I clamped up this, sent a picture to a friend. He told me to use more clamps.

*Before:*









*After:*









Did I do it right???


----------



## MT_Stringer (Jul 21, 2009)




----------



## bbasiaga (Dec 8, 2012)

There is actually a mathematical formula that describes the optimum number of clamps for your shop.

Co = Ca + En(Cs) + 1

Where:
Co = Optimum number of clamps
Ca = Current Number of clamps available 
En(Cs) = Sum of the amount of space available in clamp racks, corners or other storage locations

Brian


----------



## woodbutcherbynight (Oct 21, 2011)

> There is actually a mathematical formula that describes the optimum number of clamps for your shop.
> 
> Co = Ca + En(Cs) + 1
> 
> ...


Did I mention Mathematics was never my strong point in school?
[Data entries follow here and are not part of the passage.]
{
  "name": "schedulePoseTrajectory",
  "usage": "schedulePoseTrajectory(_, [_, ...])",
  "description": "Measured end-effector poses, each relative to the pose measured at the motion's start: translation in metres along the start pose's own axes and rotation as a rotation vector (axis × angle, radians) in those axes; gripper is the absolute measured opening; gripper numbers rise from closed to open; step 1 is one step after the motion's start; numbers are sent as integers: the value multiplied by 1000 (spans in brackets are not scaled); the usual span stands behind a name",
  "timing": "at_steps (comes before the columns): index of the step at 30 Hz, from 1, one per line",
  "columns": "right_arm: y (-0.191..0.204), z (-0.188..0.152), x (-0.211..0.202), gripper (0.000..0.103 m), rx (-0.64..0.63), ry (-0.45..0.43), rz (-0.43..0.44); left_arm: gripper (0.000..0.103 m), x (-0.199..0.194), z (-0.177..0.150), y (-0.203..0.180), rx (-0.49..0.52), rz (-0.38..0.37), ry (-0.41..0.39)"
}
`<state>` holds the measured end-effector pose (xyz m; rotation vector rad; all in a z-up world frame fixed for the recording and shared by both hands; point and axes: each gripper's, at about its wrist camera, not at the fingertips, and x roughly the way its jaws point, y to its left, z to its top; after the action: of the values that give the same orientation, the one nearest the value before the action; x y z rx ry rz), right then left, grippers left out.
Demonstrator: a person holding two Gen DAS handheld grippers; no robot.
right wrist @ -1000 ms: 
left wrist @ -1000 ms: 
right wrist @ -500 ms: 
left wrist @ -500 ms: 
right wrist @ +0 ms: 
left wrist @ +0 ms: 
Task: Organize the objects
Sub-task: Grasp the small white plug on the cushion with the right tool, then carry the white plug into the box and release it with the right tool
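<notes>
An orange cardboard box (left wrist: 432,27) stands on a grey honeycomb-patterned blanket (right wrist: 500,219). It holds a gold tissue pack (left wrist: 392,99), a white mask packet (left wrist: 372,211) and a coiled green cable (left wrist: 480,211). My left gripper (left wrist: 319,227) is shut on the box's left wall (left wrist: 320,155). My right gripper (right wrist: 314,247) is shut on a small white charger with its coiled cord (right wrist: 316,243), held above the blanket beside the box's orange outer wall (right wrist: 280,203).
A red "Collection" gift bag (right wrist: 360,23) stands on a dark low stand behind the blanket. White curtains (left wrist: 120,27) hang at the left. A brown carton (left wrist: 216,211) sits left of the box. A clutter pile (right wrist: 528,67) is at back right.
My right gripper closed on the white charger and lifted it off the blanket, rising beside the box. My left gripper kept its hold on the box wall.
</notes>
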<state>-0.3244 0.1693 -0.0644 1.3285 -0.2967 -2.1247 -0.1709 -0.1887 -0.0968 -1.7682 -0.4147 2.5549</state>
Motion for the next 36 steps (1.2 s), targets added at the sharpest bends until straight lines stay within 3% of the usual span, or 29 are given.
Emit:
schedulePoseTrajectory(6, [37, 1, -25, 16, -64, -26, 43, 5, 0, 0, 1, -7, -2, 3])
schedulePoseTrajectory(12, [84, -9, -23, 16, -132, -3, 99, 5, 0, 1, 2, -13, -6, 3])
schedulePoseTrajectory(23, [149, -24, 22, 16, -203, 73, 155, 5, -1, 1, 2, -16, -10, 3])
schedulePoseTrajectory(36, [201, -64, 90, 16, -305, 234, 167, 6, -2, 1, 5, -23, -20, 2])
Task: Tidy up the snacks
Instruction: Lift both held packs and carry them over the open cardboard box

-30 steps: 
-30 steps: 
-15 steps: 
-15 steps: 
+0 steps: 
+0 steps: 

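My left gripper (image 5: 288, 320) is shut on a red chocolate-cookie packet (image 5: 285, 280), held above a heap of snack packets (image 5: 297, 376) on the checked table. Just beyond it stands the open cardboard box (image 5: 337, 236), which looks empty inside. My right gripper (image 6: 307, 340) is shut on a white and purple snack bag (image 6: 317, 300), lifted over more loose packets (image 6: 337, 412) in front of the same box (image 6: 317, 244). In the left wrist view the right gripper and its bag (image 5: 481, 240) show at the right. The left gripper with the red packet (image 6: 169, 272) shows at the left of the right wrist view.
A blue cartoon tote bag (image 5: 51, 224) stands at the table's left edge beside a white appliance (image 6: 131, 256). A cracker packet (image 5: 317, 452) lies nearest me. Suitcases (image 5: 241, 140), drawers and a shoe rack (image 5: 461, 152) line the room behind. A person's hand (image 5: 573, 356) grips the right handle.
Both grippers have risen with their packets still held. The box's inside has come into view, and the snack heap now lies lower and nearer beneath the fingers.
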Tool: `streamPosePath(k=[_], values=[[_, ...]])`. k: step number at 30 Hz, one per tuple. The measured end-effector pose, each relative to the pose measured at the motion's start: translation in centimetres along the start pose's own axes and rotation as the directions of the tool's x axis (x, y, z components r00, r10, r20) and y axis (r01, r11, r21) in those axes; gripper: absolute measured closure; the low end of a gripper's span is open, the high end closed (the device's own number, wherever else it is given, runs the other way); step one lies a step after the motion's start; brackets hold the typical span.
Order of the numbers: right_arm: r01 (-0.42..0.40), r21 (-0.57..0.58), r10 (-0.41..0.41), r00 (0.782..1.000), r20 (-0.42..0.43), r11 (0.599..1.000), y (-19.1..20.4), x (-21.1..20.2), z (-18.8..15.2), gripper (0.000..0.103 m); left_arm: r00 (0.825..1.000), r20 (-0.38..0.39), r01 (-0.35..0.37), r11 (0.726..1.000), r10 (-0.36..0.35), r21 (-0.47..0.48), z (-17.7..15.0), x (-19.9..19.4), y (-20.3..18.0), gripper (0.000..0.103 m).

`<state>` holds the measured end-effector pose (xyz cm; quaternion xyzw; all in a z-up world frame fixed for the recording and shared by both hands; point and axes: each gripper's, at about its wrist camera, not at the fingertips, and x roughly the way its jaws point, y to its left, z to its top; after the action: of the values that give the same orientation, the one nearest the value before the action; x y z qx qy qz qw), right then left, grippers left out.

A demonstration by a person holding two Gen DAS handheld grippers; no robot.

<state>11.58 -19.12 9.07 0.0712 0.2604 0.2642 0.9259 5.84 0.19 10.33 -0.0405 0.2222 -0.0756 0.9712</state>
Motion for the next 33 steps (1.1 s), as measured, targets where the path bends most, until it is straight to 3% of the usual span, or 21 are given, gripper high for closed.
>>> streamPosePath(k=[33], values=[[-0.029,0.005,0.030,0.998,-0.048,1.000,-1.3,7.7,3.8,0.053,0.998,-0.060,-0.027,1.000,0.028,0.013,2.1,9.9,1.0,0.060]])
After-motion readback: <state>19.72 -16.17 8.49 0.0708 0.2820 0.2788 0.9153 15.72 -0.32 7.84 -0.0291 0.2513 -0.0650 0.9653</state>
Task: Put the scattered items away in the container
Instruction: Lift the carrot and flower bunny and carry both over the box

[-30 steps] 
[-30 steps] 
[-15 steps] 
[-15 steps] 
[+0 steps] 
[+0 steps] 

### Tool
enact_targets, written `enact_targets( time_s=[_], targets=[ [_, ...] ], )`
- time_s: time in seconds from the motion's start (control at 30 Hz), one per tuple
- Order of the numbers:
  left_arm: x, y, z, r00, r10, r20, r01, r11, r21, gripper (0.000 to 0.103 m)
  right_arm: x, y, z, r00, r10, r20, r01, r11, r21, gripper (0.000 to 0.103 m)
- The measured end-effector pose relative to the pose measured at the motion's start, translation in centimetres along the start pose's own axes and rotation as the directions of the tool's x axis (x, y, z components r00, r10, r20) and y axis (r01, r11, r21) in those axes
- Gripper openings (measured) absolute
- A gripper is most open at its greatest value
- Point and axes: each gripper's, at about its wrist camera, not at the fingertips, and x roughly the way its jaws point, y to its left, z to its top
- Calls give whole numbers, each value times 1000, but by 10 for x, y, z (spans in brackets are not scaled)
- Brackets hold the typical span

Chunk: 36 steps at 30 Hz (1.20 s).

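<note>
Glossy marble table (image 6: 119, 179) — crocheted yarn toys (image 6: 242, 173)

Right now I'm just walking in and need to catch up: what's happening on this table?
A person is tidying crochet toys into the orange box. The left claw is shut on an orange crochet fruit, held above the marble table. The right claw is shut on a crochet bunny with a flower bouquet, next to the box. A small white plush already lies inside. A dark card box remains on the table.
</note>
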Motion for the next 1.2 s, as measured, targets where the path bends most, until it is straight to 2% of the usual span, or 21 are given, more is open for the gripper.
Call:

ROFL


----------



## 000 (Dec 9, 2015)

I think you missed a few spots, can I help?


----------



## Tony_S (Dec 16, 2009)

It's true…..There's probably near 800 clamps of all descriptions in the shop. I still, on occasion hear "there isn't enough clamps".


----------



## a1Jim (Aug 9, 2008)

wow J and Tony you guys trump me(excuse that word) I only have 200-300 and can barely find room for them.


----------



## Smirak (Dec 24, 2016)

> There is actually a mathematical formula that describes the optimum number of clamps for your shop.
> 
> Co = Ca + En(Cs) + 1
> 
> ...


There's a much easier mathematical formula (same as my guns formula)

Clamps you should own = N+1 where N is the number of clamps you already own.


----------



## JackDuren (Oct 10, 2015)

It's not having enough, it's having enough varieties for each application.

You need to trade all those F-style clamps for Kreg Automaxx clamps.There not as cheap but will save your wrists.


----------